What you are asked to do: Exactly as written, transcribe each line of the listing.

The data:
------------------------------------------------------------

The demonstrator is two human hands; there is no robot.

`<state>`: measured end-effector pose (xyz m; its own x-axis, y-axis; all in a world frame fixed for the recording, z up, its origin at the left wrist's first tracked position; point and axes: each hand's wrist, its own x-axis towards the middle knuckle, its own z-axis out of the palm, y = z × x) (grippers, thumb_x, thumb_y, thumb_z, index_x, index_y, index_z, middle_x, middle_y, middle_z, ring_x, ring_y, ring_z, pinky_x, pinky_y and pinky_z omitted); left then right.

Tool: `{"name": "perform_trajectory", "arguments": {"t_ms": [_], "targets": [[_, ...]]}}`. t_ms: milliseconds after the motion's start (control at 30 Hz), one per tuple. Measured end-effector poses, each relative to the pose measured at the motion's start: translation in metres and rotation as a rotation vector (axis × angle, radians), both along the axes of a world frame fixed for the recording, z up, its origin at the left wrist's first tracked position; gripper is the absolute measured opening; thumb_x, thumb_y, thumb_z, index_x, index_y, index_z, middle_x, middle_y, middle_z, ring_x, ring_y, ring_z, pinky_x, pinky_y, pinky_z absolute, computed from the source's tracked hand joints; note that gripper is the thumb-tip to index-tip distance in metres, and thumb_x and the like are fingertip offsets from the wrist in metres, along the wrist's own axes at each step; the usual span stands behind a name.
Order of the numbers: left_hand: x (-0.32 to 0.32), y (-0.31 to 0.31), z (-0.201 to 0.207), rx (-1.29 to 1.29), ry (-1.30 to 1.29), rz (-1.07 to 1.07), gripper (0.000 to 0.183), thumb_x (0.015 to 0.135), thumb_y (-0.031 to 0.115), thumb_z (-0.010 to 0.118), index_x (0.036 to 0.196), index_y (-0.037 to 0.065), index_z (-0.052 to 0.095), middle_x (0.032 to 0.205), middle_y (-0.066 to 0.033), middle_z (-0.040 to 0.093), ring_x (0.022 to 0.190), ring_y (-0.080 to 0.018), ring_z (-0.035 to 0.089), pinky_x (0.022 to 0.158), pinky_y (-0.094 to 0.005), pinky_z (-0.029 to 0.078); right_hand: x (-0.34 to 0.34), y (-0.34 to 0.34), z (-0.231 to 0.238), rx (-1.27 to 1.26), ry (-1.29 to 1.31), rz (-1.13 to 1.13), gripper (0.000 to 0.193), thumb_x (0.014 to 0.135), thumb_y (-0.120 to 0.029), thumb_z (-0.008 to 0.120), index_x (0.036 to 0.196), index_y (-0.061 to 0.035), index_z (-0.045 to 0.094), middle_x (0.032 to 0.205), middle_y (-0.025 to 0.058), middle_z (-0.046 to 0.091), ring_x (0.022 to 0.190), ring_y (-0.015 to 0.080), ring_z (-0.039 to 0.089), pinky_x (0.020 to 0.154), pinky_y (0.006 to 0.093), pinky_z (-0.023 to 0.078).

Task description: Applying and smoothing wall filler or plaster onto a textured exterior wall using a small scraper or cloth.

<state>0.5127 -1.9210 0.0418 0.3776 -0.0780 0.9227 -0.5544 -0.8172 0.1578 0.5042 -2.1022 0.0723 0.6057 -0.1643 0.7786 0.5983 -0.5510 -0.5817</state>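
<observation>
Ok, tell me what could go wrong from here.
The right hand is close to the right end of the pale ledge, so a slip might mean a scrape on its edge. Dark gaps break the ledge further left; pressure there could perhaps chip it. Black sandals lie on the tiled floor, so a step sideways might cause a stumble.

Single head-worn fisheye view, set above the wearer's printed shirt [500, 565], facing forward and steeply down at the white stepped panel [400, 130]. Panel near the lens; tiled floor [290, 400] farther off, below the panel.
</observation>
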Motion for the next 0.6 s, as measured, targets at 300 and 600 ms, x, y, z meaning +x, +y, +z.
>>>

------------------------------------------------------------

Response box:
The demonstrator is two human hands; there is no robot.

`<state>`: measured end-effector pose (xyz m; its own x-axis, y-axis; all in a world frame fixed for the recording, z up, its origin at the left wrist's first tracked position; point and axes: each hand's wrist, its own x-axis towards the middle knuckle, its own z-axis out of the palm, y = z × x) (grippers, thumb_x, thumb_y, thumb_z, index_x, index_y, index_z, middle_x, middle_y, middle_z, ring_x, ring_y, ring_z, pinky_x, pinky_y and pinky_z omitted); left then right.

Tool: `{"name": "perform_trajectory", "arguments": {"t_ms": [_], "targets": [[_, ...]]}}`. t_ms: milliseconds after the motion's start (control at 30 Hz), one per tuple. Measured end-effector poses, each relative to the pose measured at the motion's start: translation in metres and rotation as a rotation vector (axis × angle, radians), both along the axes of a world frame fixed for the recording, z up, its origin at the left wrist's first tracked position; gripper is the absolute measured opening; thumb_x, thumb_y, thumb_z, index_x, index_y, index_z, middle_x, middle_y, middle_z, ring_x, ring_y, ring_z, pinky_x, pinky_y, pinky_z absolute, computed from the source's tracked hand joints; note that gripper is the thumb-tip to index-tip distance in metres, and thumb_x and the like are fingertip offsets from the wrist in metres, along the wrist's own axes at each step; the usual span stands behind a name.
Order of the numbers: left_hand: x (-0.32 to 0.32), y (-0.31 to 0.31), z (-0.201 to 0.207), rx (-1.29 to 1.29), ry (-1.30 to 1.29), rz (-1.07 to 1.07), gripper (0.000 to 0.183), thumb_x (0.015 to 0.135), thumb_y (-0.031 to 0.115), thumb_z (-0.010 to 0.118), index_x (0.036 to 0.196), index_y (-0.037 to 0.065), index_z (-0.052 to 0.095), middle_x (0.032 to 0.205), middle_y (-0.066 to 0.033), middle_z (-0.040 to 0.093), ring_x (0.022 to 0.190), ring_y (-0.080 to 0.018), ring_z (-0.035 to 0.089), pinky_x (0.022 to 0.158), pinky_y (-0.094 to 0.005), pinky_z (-0.029 to 0.078); right_hand: x (-0.34 to 0.34), y (-0.34 to 0.34), z (-0.231 to 0.238), rx (-1.27 to 1.26), ry (-1.29 to 1.31), rz (-1.13 to 1.13), gripper (0.000 to 0.193), thumb_x (0.014 to 0.135), thumb_y (-0.120 to 0.029), thumb_z (-0.008 to 0.120), index_x (0.036 to 0.196), index_y (-0.061 to 0.035), index_z (-0.045 to 0.094), middle_x (0.032 to 0.205), middle_y (-0.025 to 0.058), middle_z (-0.046 to 0.091), ring_x (0.022 to 0.190), ring_y (-0.015 to 0.080), ring_z (-0.039 to 0.089), pinky_x (0.020 to 0.154), pinky_y (0.006 to 0.093), pinky_z (-0.023 to 0.078).

Task description: Applying and smoothing wall filler or plaster onto a textured exterior wall using a small scraper or cloth.

<state>0.5127 -1.9210 0.0418 0.3776 -0.0780 0.9227 -0.5544 -0.8172 0.1578 0.5042 -2.1022 0.0723 0.6057 -0.1643 0.7786 0.5983 -0.5510 -0.5817</state>
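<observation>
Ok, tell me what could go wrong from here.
The right hand is close to the right end of the pale ledge, so a slip might mean a scrape on its edge. Dark gaps break the ledge further left; pressure there could perhaps chip it. Black sandals lie on the tiled floor, so a step sideways might cause a stumble.

Single head-worn fisheye view, set above the wearer's printed shirt [500, 565], facing forward and steeply down at the white stepped panel [400, 130]. Panel near the lens; tiled floor [290, 400] farther off, below the panel.
</observation>
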Motion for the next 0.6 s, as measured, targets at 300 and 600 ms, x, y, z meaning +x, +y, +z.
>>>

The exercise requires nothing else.